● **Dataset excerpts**
* * * * * * * * *

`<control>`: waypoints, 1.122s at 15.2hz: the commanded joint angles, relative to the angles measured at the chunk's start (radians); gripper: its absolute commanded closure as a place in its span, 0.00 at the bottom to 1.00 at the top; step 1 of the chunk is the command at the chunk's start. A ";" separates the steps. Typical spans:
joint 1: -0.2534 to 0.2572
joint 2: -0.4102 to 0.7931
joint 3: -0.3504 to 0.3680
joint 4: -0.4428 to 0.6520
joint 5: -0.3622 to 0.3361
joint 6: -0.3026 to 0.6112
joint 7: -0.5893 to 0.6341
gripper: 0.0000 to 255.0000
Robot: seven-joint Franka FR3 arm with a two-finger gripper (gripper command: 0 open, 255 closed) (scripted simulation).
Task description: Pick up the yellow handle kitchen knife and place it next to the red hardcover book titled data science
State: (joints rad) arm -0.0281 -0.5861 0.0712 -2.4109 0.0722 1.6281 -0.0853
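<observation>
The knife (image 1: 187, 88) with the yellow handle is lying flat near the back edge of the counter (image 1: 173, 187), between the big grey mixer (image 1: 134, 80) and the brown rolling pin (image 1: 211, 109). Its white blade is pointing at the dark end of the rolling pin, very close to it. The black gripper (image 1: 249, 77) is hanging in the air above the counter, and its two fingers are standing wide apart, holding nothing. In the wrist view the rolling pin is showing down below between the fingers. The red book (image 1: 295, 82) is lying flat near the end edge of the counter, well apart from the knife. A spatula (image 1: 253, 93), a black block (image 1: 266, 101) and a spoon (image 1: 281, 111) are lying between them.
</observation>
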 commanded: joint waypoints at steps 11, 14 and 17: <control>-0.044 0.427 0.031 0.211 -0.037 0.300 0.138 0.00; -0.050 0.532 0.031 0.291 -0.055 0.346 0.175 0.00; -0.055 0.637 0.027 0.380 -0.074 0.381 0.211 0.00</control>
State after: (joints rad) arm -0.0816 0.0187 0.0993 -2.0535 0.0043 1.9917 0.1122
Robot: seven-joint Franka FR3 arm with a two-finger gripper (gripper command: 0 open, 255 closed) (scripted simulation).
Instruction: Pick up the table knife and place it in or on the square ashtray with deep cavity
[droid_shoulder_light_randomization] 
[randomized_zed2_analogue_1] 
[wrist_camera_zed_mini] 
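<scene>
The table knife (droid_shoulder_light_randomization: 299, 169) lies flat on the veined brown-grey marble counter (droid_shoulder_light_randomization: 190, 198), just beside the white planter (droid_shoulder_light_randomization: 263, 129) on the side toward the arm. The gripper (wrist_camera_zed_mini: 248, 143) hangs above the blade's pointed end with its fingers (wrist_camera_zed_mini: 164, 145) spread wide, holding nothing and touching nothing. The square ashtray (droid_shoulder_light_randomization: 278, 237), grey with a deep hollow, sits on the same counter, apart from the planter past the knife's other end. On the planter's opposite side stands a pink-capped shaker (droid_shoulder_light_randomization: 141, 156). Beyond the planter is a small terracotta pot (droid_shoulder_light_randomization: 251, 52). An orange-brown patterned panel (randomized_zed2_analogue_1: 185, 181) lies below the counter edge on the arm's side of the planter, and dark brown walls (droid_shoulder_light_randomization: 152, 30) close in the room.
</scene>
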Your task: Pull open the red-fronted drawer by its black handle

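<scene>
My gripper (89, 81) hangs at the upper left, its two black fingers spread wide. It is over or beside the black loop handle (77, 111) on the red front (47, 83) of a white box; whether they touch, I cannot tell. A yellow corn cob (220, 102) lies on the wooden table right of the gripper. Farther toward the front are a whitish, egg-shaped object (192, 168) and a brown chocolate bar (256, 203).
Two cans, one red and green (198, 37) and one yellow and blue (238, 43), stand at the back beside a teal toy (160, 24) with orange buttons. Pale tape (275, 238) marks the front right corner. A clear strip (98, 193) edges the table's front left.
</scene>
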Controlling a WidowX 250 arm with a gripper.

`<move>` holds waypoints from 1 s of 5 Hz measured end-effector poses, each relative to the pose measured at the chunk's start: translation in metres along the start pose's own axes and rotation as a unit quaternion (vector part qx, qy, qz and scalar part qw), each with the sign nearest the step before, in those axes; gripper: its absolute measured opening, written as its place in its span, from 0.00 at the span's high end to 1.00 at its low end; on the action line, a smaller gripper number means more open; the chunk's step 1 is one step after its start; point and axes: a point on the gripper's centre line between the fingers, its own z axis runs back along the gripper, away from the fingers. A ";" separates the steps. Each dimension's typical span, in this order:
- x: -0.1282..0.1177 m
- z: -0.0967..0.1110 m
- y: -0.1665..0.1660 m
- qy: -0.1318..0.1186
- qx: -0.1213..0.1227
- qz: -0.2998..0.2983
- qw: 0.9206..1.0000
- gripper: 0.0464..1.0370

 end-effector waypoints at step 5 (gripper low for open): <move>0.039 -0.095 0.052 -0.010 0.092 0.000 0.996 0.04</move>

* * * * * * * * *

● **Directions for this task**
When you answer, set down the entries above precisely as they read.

● **Task output**
`<control>`: waypoints, 1.122s at 15.2hz: the commanded joint angles, relative to the angles measured at the chunk's start (radians); gripper: its absolute commanded closure as a place in its span, 0.00 at the bottom to 1.00 at the top; step 1 of the chunk is the command at the chunk's start. A ";" separates the steps. Typical spans:
joint 1: -0.2534 to 0.2572
joint 2: -0.4102 to 0.7931
joint 3: -0.3504 to 0.3680
joint 4: -0.4428 to 0.6520
joint 5: -0.3622 to 0.3361
joint 6: -0.3026 to 0.6112
joint 7: -0.5893 to 0.6341
gripper: 0.0000 to 255.0000
Robot: seven-joint Franka FR3 arm with a two-finger gripper (gripper command: 0 open, 255 closed) (scripted simulation).
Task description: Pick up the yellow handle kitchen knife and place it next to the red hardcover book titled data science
State: (joints rad) arm -0.0281 -0.5861 0.0712 -2.4109 0.0722 1.6281 -0.0853
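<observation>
The knife (image 1: 187, 88) with the yellow handle is lying flat near the back edge of the counter (image 1: 173, 187), between the big grey mixer (image 1: 134, 80) and the brown rolling pin (image 1: 211, 109). Its white blade is pointing at the dark end of the rolling pin, very close to it. The black gripper (image 1: 249, 77) is hanging in the air above the counter, and its two fingers are standing wide apart, holding nothing. In the wrist view the rolling pin is showing down below between the fingers. The red book (image 1: 295, 82) is lying flat near the end edge of the counter, well apart from the knife. A spatula (image 1: 253, 93), a black block (image 1: 266, 101) and a spoon (image 1: 281, 111) are lying between them.
</observation>
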 commanded: joint waypoints at steps 11, 14 and 17: <control>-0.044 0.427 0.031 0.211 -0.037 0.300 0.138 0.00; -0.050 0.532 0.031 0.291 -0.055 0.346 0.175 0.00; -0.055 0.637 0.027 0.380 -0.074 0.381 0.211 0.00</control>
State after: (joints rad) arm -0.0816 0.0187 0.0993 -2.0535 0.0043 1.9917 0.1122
Robot: seven-joint Franka FR3 arm with a two-finger gripper (gripper command: 0 open, 255 closed) (scripted simulation).
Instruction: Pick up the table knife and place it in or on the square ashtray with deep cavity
[droid_shoulder_light_randomization] 
[randomized_zed2_analogue_1] 
[wrist_camera_zed_mini] 
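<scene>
The table knife (droid_shoulder_light_randomization: 299, 169) lies flat on the veined brown-grey marble counter (droid_shoulder_light_randomization: 190, 198), just beside the white planter (droid_shoulder_light_randomization: 263, 129) on the side toward the arm. The gripper (wrist_camera_zed_mini: 248, 143) hangs above the blade's pointed end with its fingers (wrist_camera_zed_mini: 164, 145) spread wide, holding nothing and touching nothing. The square ashtray (droid_shoulder_light_randomization: 278, 237), grey with a deep hollow, sits on the same counter, apart from the planter past the knife's other end. On the planter's opposite side stands a pink-capped shaker (droid_shoulder_light_randomization: 141, 156). Beyond the planter is a small terracotta pot (droid_shoulder_light_randomization: 251, 52). An orange-brown patterned panel (randomized_zed2_analogue_1: 185, 181) lies below the counter edge on the arm's side of the planter, and dark brown walls (droid_shoulder_light_randomization: 152, 30) close in the room.
</scene>
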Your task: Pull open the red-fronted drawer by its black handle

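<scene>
My gripper (89, 81) hangs at the upper left, its two black fingers spread wide. It is over or beside the black loop handle (77, 111) on the red front (47, 83) of a white box; whether they touch, I cannot tell. A yellow corn cob (220, 102) lies on the wooden table right of the gripper. Farther toward the front are a whitish, egg-shaped object (192, 168) and a brown chocolate bar (256, 203).
Two cans, one red and green (198, 37) and one yellow and blue (238, 43), stand at the back beside a teal toy (160, 24) with orange buttons. Pale tape (275, 238) marks the front right corner. A clear strip (98, 193) edges the table's front left.
</scene>
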Controlling a WidowX 250 arm with a gripper.

`<move>` holds waypoints from 1 s of 5 Hz measured end-effector poses, each relative to the pose measured at the chunk's start: translation in metres along the start pose's own axes and rotation as a unit quaternion (vector part qx, qy, qz and scalar part qw), each with the sign nearest the step before, in those axes; gripper: its absolute measured opening, written as its place in its span, from 0.00 at the span's high end to 1.00 at its low end; on the action line, a smaller gripper number means more open; the chunk's step 1 is one step after its start; point and axes: a point on the gripper's centre line between the fingers, its own z axis runs back along the gripper, away from the fingers. A ";" separates the steps. Each dimension's typical span, in this order:
- x: -0.1282..0.1177 m
- z: -0.0967..0.1110 m
- y: -0.1665..0.1660 m
- qy: -0.1318..0.1186
- qx: -0.1213..0.1227
- qz: -0.2998..0.2983
- qw: 0.9206..1.0000
- gripper: 0.0464..1.0370

 end-effector waypoints at step 5 (gripper low for open): <move>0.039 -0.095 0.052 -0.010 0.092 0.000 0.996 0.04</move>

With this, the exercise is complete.